You may see things going on inside you that you previously were not conscious of. Don’t be scared, things that you have repressed may rise to the surface. Just learn to watch what is going on inside you without becoming attached. This is an opportunity to gain a whole new understanding that may help you release anything that is not serving your higher purpose.
Being Lost In Translation You Will Encounter
Different cultural norms and customs: Things like how and when to shake hands. What do you say when you meet someone. When, where, and how to be polite. There might be significant differences in how you address men and woman, or young and old people. Be aware of the different body language and the meanings it implies.
Culture Shock: It is going from a familiar environment to new environment that is unknown and the subsequent reactions of your mind and body.
Physical symptoms include:
- You might notice that you are sleeping too much or too little.
- You might find comfort in eating too much or actually have no appetite.
- You might experience frequent minor illnesses like upset stomach and headaches.
Some of the psychological symptoms of culture shock include:
- Social withdrawal
- Loneliness or boredom
- Fear of being alone, cheated, robbed, etc.
- Homesickness, constantly thinking of how things are going back home
- Feeling lost and like you have no control in your life
- Feeling helpless and dependent
- Trivial things make you easily irritated and hostile
- Feeling unimportant to your new environment
- Negative stereotyping of the people in your host country
- Feeling dependent and seeking comfort from people of your own nationality
- Feeling frustrated over language and communication with others
- Feeling a terrible longing to be back home
It is important to acknowledge if you are having any of these symptoms. First step in trying to overcome them is to be consciously aware of them. Secondly analyze objectively all the differences you see between your country and the host country, how could they be causing the sensations you are feeling. Think about what steps you need to take to overcome these differences.

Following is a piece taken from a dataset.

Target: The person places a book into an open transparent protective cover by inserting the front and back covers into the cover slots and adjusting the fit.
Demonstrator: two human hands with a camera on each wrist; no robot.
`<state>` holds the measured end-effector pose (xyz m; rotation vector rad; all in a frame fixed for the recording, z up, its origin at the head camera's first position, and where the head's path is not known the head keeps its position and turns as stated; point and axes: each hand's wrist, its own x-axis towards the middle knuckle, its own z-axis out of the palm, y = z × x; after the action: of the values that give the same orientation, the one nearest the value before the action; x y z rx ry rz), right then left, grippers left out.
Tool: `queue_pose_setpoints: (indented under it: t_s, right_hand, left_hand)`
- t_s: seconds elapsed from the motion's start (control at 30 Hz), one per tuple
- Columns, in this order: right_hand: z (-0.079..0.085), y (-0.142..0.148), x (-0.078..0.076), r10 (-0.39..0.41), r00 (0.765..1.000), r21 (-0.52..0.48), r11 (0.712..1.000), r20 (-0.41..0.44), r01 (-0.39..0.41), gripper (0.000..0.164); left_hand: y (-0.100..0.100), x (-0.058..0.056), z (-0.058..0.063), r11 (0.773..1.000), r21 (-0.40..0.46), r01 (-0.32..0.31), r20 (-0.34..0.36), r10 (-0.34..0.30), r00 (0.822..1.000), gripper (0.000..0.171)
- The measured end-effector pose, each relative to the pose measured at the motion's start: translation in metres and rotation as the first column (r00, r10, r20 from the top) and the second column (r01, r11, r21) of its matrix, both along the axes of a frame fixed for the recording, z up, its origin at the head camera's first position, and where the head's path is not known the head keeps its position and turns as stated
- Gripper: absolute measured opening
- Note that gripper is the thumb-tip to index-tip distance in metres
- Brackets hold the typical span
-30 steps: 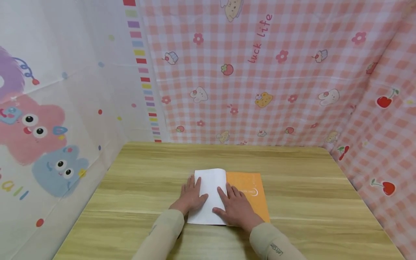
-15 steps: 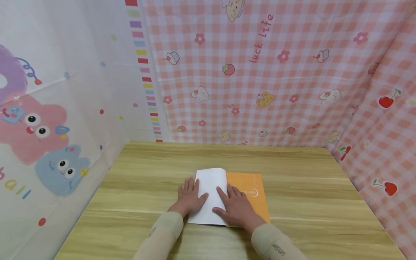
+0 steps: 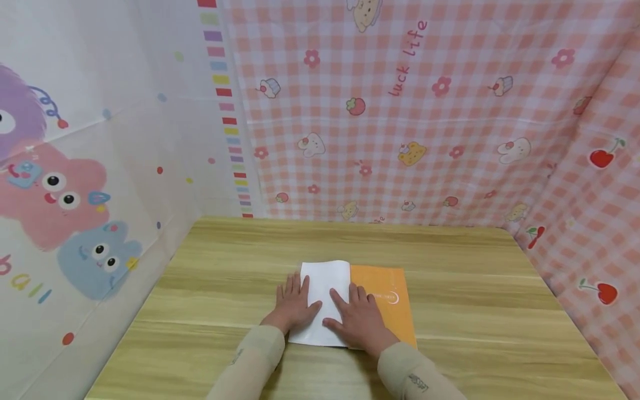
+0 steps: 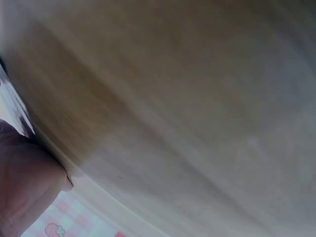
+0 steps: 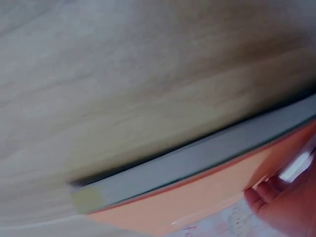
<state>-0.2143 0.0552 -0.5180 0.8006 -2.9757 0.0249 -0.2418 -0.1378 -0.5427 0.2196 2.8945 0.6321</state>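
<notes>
A book lies on the table in the head view, with a white page point(image 3: 325, 278) on its left half and an orange cover point(image 3: 400, 311) printed in white on its right. My left hand point(image 3: 292, 307) rests on the page's left edge, fingers straight and thumb spread over the paper. My right hand point(image 3: 361, 322) presses flat across the middle, its thumb and index finger on the white page, the other fingers by the orange cover. Close by in the right wrist view, the book's thick page block point(image 5: 197, 155) shows under the orange surface. The left wrist view catches only part of my left hand point(image 4: 29, 182).
The wood-grain table point(image 3: 480, 311) extends around the book on all sides. A pink checked cloth point(image 3: 400, 122) hangs behind it, and a white cartoon-print cloth point(image 3: 165, 133) closes the left side. Another checked cloth point(image 3: 595, 222) hangs at the right.
My right hand has slid slightly left over the white page. The left hand stays at the page's left edge, and the book lies as before. The head view has shifted a little.
</notes>
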Motion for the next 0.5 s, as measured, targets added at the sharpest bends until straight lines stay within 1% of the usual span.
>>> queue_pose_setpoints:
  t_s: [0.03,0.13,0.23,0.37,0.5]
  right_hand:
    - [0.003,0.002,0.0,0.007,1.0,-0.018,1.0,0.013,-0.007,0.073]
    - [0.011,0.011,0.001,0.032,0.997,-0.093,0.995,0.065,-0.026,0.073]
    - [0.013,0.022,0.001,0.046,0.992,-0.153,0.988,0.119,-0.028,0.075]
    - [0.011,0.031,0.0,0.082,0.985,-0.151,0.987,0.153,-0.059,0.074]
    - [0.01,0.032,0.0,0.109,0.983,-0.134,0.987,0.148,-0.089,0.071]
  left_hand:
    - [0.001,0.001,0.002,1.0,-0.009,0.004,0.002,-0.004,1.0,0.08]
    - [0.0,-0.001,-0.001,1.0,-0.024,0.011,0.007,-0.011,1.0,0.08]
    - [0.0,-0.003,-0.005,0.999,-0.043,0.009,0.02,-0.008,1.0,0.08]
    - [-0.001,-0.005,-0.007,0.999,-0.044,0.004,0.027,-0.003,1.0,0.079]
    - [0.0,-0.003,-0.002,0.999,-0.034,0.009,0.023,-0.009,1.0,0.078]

Finally make some goals for yourself, what is it that you want to accomplish from your stay. Do you want to learn the language? Do you want to make new friends? Do you want to write a story? Do you want to understand the culture? Be pro active and take action, remember that your experience depends on what you decide to do.

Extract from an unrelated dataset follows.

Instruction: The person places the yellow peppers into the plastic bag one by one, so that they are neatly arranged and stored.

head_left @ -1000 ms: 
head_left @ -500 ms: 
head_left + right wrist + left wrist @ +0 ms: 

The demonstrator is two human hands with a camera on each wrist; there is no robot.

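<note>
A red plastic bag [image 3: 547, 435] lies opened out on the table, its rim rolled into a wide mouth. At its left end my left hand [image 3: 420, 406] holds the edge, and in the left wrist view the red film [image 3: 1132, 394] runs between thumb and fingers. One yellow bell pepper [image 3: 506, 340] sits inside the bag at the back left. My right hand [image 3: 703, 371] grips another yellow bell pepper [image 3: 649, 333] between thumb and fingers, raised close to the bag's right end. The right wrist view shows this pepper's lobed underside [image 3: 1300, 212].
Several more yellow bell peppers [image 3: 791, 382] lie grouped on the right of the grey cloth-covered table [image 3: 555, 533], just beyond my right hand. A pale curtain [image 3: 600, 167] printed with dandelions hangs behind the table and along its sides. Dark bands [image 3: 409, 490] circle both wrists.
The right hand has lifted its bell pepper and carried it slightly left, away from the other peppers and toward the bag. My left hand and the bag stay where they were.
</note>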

Feeling Alone: Most likely you will initially not know anyone. See this as something positive as is gives you incentive to get out there and meet some new people. This is also a great opportunity to get to know yourself on a very deep level. If you catch yourself escaping your loneliness with watching TV, make a conscious effort to use your time more wisely. Go for a walk at the park, take photographs, and find a new restaurant. Remember that you might not be here too long, so make the most of it.

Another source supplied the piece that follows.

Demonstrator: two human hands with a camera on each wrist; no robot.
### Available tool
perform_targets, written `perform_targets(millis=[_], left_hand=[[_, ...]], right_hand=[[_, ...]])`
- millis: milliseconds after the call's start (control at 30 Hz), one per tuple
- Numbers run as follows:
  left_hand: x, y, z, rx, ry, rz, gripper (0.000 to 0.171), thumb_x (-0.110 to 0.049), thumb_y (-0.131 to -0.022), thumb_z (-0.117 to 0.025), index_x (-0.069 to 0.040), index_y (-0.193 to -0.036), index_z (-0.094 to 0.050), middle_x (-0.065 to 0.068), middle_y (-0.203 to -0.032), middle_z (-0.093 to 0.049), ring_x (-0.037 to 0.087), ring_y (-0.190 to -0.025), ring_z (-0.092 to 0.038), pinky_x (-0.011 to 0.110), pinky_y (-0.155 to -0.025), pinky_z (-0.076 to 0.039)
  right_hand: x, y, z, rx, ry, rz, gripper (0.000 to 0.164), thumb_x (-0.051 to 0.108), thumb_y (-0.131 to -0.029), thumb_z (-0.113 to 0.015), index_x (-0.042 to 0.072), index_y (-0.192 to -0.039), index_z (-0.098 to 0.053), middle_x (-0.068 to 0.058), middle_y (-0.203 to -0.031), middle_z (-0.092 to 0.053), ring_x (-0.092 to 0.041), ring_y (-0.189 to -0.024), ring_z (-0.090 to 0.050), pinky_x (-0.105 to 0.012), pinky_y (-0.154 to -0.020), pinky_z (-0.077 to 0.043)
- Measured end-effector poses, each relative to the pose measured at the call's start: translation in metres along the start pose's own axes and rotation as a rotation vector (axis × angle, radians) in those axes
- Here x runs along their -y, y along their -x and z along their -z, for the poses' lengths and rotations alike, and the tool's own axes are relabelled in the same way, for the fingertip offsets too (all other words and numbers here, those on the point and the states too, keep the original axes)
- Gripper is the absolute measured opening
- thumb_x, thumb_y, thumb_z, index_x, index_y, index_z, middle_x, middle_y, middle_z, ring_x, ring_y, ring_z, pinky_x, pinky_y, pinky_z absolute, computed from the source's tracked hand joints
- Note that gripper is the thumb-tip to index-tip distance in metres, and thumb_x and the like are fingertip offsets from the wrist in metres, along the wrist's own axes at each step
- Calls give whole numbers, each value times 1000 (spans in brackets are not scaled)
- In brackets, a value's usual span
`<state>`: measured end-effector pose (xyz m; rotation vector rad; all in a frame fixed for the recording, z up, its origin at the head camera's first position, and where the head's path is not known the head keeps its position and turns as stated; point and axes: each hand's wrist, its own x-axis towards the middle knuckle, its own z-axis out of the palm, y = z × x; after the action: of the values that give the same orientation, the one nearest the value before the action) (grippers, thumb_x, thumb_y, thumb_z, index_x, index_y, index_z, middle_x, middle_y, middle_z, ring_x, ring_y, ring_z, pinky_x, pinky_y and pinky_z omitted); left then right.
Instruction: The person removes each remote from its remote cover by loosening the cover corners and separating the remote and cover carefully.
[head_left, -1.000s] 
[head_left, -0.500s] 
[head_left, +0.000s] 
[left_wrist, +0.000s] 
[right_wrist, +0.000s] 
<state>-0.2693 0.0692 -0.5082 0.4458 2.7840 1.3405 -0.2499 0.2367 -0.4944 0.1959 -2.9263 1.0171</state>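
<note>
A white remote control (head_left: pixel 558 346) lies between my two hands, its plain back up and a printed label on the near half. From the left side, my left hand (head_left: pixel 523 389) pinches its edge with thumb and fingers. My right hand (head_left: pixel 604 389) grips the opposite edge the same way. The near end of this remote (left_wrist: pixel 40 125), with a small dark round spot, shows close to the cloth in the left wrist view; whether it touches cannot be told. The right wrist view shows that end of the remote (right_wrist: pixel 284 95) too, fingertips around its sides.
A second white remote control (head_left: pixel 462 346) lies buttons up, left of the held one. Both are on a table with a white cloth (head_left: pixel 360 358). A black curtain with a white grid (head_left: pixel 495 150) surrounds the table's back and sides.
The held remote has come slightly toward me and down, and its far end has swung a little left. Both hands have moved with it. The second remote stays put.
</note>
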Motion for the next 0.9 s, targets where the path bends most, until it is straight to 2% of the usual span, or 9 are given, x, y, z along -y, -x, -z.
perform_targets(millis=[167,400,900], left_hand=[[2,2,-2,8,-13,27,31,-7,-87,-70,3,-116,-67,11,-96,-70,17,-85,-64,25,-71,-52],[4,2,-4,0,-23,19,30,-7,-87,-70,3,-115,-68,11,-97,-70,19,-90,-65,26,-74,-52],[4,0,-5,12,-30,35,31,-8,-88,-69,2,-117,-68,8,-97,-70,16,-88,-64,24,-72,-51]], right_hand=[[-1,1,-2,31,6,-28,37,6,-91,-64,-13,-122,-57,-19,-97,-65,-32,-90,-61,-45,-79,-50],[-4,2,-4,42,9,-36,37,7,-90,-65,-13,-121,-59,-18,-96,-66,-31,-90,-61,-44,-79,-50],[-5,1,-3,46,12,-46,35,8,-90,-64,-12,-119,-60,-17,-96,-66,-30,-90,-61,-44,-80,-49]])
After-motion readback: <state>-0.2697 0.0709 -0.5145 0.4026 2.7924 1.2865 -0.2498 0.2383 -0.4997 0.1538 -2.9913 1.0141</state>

Unexpected things do and will happen: Being out of your comfort zone unexpected things happen all the time. If you have the right attitude this will end up being the most exciting aspect of your adventure. Learn to go with the flow, let things reveal themselves to you, but be ready to take action when opportunity presents itself.
Communication Problems: You might have to deal with problems back home. It is important to be able to communicate openly with your family or loved ones. Try your best to share your experiences, keep them up to date so that they will be supportive. This can also be a challenge with a large gap in the time zones.
Finding Directions: You will need to learn to be more outgoing. Be willing to ask strangers for directions. If you approach people with a good attitude most will not mind taking a few minutes to help you out.
This is a beautiful world we live in, a world full of mystery and contrast. I hope this post motivates you to take the plunge into the land of the unknown.
Just remember that being lost in translation will actually help you find more than you can ever imagine, so go get lost.